If you’ve been paying attention to Phillies Nation during this wild offseason, you’ll notice the Top 25 moments of the year put together to celebrate the fantastic season the Phillies had in 2009. One of the players you’ll see a good amount of is Raul Ibanez.
In Year One of the Rauuuuuuul Experiment, the man became a cult hero amongst the masses here in Philly. His first half of the ’09 season was MVP-caliber, bringing along a no-nonsense approach to the game – something that had been lacking from Pat Burrell’s arsenal. Left field was now in better hands defensively and offensively, and Phillies fans felt good about that.
Raul finished the first half with 22 home runs, 60 RBI, and a fan base that couldn’t get enough. He flourished so quickly that he was voted as an All-Star starter for Charlie Manuel’s NL squad, garnering over four million votes. Ibanez was recognized not just here in our area, but worldwide for his contributions on the field.

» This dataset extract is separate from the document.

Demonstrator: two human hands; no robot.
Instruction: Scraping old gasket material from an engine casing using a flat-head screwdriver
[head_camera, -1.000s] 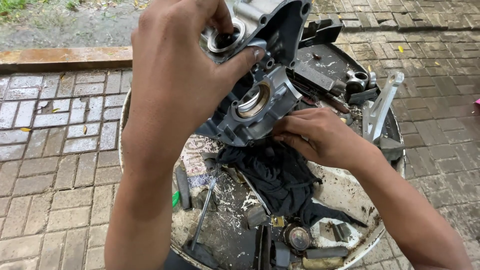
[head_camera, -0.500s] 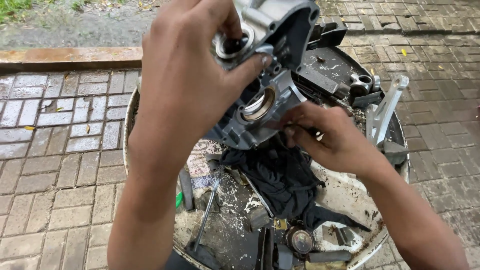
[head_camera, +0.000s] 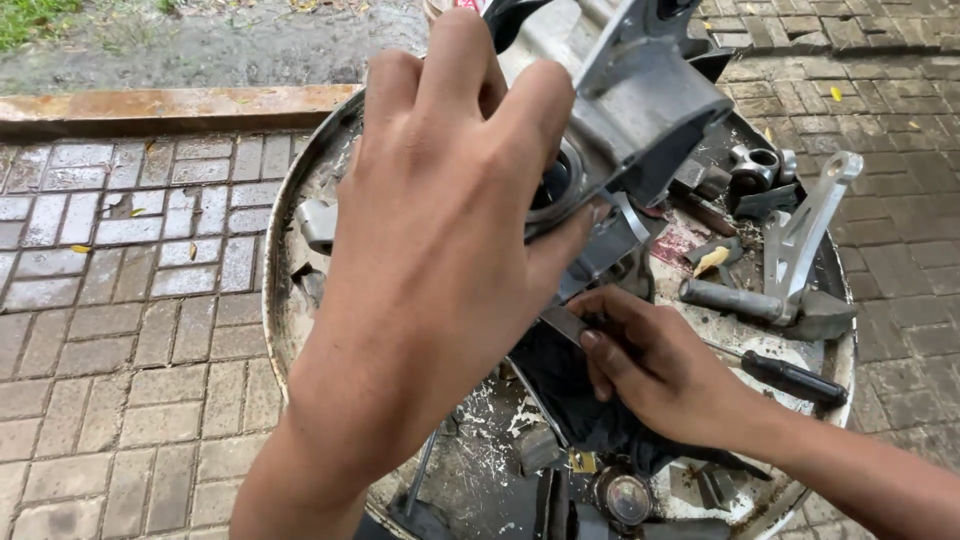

Push past the midsummer classic, and you’ll find a different Raul. His second half numbers paled in comparison as he went from an Albert Pujols-level back to being a mere mortal. Injuries ravaged his season from mid-June to mid-July, while sapping his power and stunting his hand-eye coordination at the plate. His second half: .232, 12, 33, in 64 games. The rock-solid 37-year old had become just another 37-year old by seasons end.
The playoffs were more the same for Raul, as he failed to prove he was past the injuries, primed for a World Series run. Instead, he put up a .239/2/13 line in 24 games, and suddenly the mighty had fallen.

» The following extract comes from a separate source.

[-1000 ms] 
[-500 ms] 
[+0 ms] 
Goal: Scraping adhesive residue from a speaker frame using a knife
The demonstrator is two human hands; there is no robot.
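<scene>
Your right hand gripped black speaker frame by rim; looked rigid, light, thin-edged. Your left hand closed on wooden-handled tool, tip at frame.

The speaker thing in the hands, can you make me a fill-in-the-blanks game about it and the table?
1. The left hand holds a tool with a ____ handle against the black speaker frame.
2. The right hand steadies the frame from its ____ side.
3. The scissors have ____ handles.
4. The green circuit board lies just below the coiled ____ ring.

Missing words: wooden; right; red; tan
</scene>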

Overall, when you look at the surface numbers, Raul Ibanez had as good a season as anyone could have imagined before coming over from Seattle. His .899 OPS lent stability to a strikeout-heavy lineup (although Raul did K 119 times). His .552 slugging percentage ranked 8th best in the NL.

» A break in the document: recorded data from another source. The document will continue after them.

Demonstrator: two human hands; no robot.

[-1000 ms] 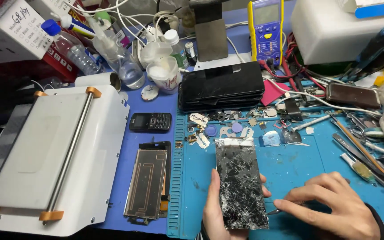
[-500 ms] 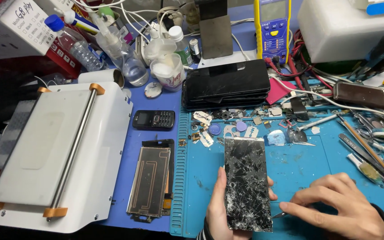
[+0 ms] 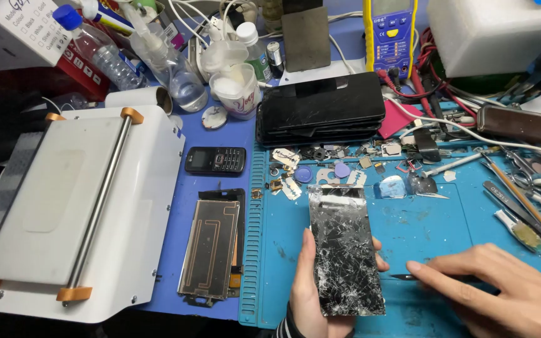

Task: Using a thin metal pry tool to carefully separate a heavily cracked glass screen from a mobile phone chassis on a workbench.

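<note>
Underneath, a blue work mat (image 3: 433, 219) covers the cluttered bench (image 3: 220, 134).

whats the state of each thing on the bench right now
cracked screen: shattered all over, held upright off the mat in left hand
thin tool: in right hand, tip near the screen's right edge
display panel: lying back side up, left of the mat
small phone: lying flat, screen dark
phone stack: piled, screens dark
white machine: plate bare
clear bottle: standing, capped
</note>
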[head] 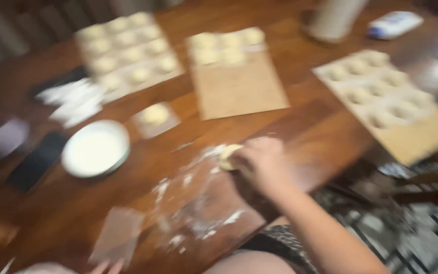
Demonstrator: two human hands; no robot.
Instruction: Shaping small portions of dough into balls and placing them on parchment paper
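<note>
The whole view is blurred by motion. My right hand [260, 163] reaches over the wooden table [305, 137] with its fingers closed on a pale piece of dough [227, 155], just above a floured patch [193, 203]. Only the fingertips of my left hand [106, 266] show at the bottom edge, at the lower end of a small square of parchment [118, 234]; blur hides whether they hold it.
A white bowl [96, 148] and a dark phone [36, 161] lie at the left. A small square with one dough ball [155, 117] sits beside the bowl. Three sheets with several dough balls [128, 50] [231, 71] [386, 96] lie further back. A paper roll [333, 18] stands behind.
</note>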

However, the Raul that reared his ugly head by the mid-way point was the one who battled like a champ through leg problems and suffered through a tumultuous second half. When he could play, he gave solid defense and willed himself through. But it was not enough as the Phillies superman had been felled by a kryptonite of sorts during the long, hot summer.
The man is still revered here for what he did early on, plus, it’s not like he’s going anywhere. Raul is still the Phillies left fielder and they will look to him once again in 2010 for veteran leadership and a keen eye in the batters box. As for ’09, it was the ultimate game of high-low for Raul, but one that Phillies fans will remember for many years.
2009 numbers: .272 avg., 34 HR, 93 RBI, .899 OPS, 119 K, 56 BB
Grade: 7.8/10 – Raul gets a 10 for his first half performance and about a five for his horrid second half. All in all, a fantastic season for Ibanez, although it was broken apart by some injuries.